Ok, I've rewritten large chunks of the XNA graphics stuff so it *should* be much faster!

The new version (theoretically) performs no allocations (although XNA probably does some behind the scenes) and eliminates all copying.

Please see the new 'experimental' section of the product updates page to download a test version.


dopeyrulz(Posted 2011) [#31]
Mark,

These changes affect Windows Phone as well?

Will try on both my Xbox and WP.


marksibly(Posted 2011) [#32]
Hi,

> These changes affect Windows Phone as well?

Yep.


dopeyrulz(Posted 2011) [#33]
Ok - thanks. Will have a play and report back


Raz(Posted 2011) [#34]
Well done Mark, Angelfont and converting an Int32 to a String creates junk still (which is expected), but if I disable anything code to do with the runtime processing of strings there are practically no heap allocations :)

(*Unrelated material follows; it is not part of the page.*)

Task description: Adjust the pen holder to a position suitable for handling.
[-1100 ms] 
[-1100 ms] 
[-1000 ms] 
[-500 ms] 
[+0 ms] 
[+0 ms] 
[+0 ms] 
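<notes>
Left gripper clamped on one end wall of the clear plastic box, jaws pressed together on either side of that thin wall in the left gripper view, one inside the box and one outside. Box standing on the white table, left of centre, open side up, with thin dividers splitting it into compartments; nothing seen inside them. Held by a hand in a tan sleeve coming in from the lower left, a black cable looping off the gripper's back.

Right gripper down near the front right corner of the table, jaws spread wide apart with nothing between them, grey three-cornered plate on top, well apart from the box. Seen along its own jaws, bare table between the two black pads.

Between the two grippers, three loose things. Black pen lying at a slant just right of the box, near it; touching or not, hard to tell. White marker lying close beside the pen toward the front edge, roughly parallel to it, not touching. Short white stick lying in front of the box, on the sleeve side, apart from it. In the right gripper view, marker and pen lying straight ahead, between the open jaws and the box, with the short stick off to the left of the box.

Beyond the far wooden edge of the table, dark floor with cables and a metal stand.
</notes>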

On the Xbox everything runs smooth once again, so thank you very much for fixing this.


clevijoki(Posted 2011) [#35]
Something that *might* reduce the GC impacts of strings is the C# 'using' keyword:

http://msdn.microsoft.com/en-us/library/yh598w02%28v=vs.80%29.aspx

They may still show up as a heap allocations, but should get immediately disposed of, meaning it won't count towards a gc 'hitch'.


marksibly(Posted 2011) [#36]
Hi,

Ok, just uploaded a new version that should get rid of the SetScissor allocation.


MikeHart(Posted 2011) [#37]
That is what I call great support!


Raz(Posted 2011) [#38]
Fantastic :) thank you for the fixes


dopeyrulz(Posted 2011) [#39]
Haven't had a chance yet to take a look - hopefully today. Kids back to school!